Subject: Re: I hate that it's called "vibe coding"
A typical
subject of conversation in my group is the degradation of software
quality - why the fuck is fucking Windows 95 more responsible than
modern Windows? Automatic answer is why would any programmer do the job
of getting the project done right if they can use some bloated
framework that gets the job done within the impossible deadlines
expected.
The mantra I keep using is:
"We've been automating the same business processes for half a century and getting less efficient at it every year."
And we've gotten away with it because the curve of "faster computers cost less than programmer time." But we may have hit the end of that trend. We're hitting the limits of physics to the point where we have to literally pour water on the chips to keep them from burning up. A computer you bought a decade ago is still usable as long as you're not trying to do slop on it; meanwhile, the slop generator wants more compute than you can possibly give it.
I'm a "systems" guy - my career disappeared to
Indian in the early 2000s, then the cloud drove the final stake
into it.
And that's why it's revenge time.
When the code generator costs less than the Indian, the Indian loses his job.
ssh: Could not resolve hostname games.gamesdaemondeck.com: Name or service not known
When the code generator costs less than the Indian, the Indian loses
his job.
Unfortunately, it also costs less than you and me.
2026-04-02 11:40 from LoanSharkWhen the code generator costs less than the Indian, the Indian loses
his job.
Unfortunately, it also costs less than you and me.
I mentioned it in a piracy focused group, but there is a reason why so many technical people is turning to fucking farming.
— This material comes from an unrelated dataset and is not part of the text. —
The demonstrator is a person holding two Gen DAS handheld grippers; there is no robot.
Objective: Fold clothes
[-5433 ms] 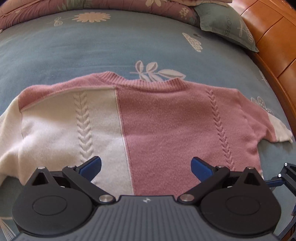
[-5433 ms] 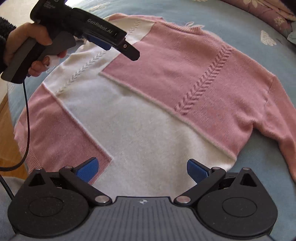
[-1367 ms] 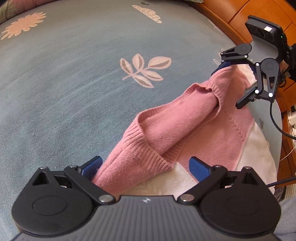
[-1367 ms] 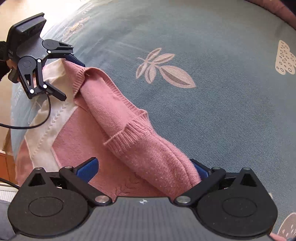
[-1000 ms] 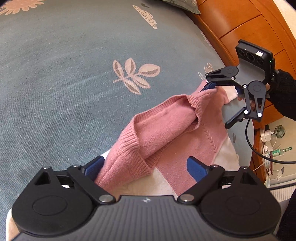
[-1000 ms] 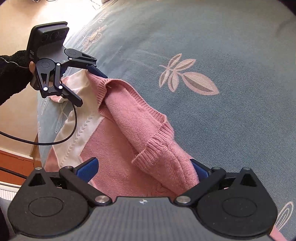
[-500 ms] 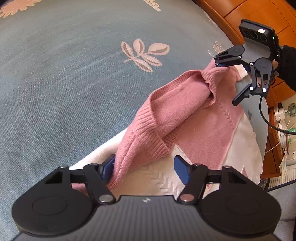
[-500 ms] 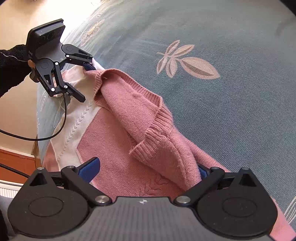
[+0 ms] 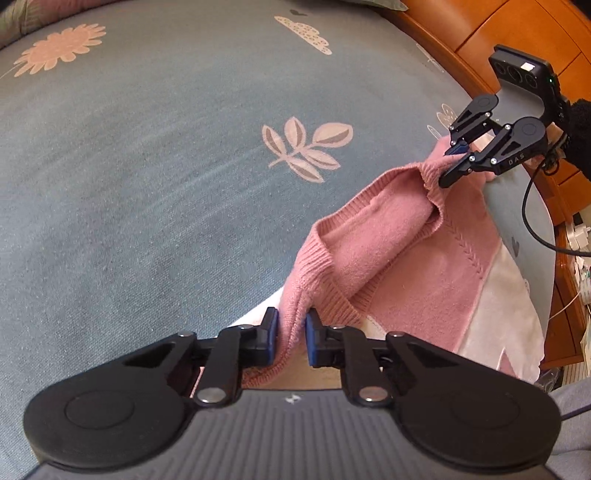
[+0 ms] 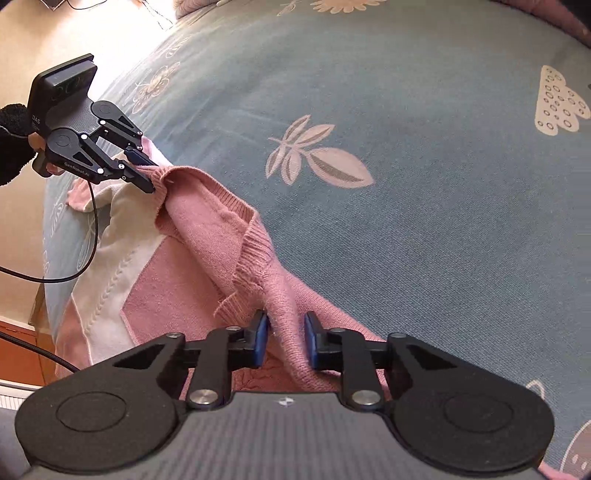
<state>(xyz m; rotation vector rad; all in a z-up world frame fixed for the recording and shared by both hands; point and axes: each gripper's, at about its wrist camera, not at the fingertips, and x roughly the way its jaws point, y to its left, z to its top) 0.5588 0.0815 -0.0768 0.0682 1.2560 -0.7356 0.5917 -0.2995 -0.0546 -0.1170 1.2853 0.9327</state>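
Pink-and-white sweater (image 9: 424, 266) on bed (image 9: 147, 166), near its front edge by wooden frame. Left gripper (image 9: 291, 334) and right gripper (image 10: 284, 338) just closed, each pinching pink shoulder fabric either side of neckline: top edge held taut, ready for folding over. Left view shows wooden drawers (image 9: 517, 33); right view shows white cable-knit panel (image 10: 114, 266), floor.

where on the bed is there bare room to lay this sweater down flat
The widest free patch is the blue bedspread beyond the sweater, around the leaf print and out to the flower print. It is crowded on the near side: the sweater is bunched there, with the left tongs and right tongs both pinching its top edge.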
This is not a joke, it is a trend I am seeing.
I have been bracing for impact for about a decade already, not because I think there is such a thing as an AI apocalypse, but because the economic fabric os my country's economy and all the adjacent economies are stressed and close to the breaking point. Meaning: the reality in which nobody wants to hire you and nobody cares if you live or die is pretty much a thing already around here.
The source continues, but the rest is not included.